WHAT IS REQUIRED -> Within the listing below, please copy exactly the lines between the line holding "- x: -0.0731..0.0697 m" and the line holding "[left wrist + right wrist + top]", inclusive.

DATA FOR THIS EXERCISE ->
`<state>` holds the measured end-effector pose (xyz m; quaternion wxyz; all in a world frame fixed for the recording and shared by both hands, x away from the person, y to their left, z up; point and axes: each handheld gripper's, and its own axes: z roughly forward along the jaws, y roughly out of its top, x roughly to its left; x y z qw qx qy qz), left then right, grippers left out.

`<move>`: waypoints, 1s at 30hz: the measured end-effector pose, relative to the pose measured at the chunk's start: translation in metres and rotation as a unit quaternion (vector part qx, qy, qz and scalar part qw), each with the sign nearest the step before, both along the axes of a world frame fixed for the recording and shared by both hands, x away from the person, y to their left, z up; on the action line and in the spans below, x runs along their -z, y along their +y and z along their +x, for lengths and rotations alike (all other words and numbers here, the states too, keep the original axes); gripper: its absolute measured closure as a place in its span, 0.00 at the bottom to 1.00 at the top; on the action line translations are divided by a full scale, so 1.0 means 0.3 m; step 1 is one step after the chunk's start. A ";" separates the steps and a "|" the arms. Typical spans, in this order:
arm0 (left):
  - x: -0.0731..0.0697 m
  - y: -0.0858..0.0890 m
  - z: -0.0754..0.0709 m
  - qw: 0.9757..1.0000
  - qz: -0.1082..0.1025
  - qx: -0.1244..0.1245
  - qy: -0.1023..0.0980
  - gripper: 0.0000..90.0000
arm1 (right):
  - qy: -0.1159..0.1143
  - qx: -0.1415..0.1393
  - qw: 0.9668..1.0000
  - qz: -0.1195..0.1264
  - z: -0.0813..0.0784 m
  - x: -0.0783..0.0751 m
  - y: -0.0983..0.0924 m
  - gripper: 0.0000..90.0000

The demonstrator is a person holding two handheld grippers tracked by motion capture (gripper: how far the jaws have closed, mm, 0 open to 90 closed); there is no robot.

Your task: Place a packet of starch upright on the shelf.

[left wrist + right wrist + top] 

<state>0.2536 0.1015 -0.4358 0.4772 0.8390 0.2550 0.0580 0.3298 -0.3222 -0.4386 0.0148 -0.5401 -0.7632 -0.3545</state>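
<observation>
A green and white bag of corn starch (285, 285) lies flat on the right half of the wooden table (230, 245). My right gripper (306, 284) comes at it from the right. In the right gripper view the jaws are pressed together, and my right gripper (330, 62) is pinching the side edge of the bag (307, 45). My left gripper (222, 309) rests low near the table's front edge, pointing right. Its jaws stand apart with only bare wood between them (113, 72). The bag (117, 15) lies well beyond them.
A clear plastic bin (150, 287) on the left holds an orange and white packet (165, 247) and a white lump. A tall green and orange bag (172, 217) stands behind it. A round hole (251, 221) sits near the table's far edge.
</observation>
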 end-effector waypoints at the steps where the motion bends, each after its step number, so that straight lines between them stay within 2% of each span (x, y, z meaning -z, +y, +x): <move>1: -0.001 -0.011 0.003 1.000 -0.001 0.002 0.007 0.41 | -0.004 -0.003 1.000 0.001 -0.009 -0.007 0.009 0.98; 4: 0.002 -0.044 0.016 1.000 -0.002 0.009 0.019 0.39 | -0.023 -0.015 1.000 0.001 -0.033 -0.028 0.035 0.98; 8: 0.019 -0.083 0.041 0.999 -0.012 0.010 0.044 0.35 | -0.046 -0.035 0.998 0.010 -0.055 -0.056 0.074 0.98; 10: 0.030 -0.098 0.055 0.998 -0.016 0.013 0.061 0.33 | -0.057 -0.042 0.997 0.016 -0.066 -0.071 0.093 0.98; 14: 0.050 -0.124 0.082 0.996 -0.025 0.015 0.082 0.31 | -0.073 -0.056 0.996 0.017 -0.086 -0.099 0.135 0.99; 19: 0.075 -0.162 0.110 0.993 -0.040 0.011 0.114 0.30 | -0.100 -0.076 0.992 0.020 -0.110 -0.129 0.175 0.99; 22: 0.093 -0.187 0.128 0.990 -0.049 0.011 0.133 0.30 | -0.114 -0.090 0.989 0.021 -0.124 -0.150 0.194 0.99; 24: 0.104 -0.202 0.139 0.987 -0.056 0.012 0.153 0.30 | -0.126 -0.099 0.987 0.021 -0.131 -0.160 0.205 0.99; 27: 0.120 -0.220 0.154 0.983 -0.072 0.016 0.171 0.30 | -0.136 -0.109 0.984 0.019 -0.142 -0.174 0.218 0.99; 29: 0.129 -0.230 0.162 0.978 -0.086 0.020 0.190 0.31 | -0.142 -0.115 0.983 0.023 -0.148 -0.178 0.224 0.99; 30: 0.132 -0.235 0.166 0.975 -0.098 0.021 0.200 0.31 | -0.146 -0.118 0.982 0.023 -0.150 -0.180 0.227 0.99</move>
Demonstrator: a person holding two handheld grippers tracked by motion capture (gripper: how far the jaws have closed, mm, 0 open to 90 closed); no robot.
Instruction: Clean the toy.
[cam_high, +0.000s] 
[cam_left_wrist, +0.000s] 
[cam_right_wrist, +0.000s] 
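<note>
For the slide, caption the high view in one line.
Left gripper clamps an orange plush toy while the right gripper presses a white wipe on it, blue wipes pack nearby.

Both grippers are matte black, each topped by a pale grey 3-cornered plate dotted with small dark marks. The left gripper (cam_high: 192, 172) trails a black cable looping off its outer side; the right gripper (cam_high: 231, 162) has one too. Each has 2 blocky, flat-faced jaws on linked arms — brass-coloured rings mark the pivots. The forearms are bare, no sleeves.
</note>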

RESULT ->
  - x: -0.0731..0.0697 m
  - y: -0.0858..0.0890 m
  - z: -0.0754..0.0709 m
  - qw: 0.9757..1.0000
  - qz: -0.1082..0.1025
  - qx: -0.1244..0.1245
  - qy: -0.1023..0.0980
  - gripper: 0.0000..90.0000
arm1 (right):
  - qy: -0.1159..0.1143
  - qx: -0.1415..0.1393
  - qw: 0.9668..1.0000
  - qz: -0.1195..0.1264
  - z: -0.0813..0.0784 m
  - x: -0.0783..0.0751 m
  - y: -0.0983..0.0924 m
  - gripper: 0.0000..90.0000

The demonstrator is a person holding two handheld grippers tracked by motion capture (gripper: how far the jaws have closed, mm, 0 open to 90 closed); there is no robot.

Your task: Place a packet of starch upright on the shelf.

[left wrist + right wrist + top] 

The answer to this exercise has been fully stated.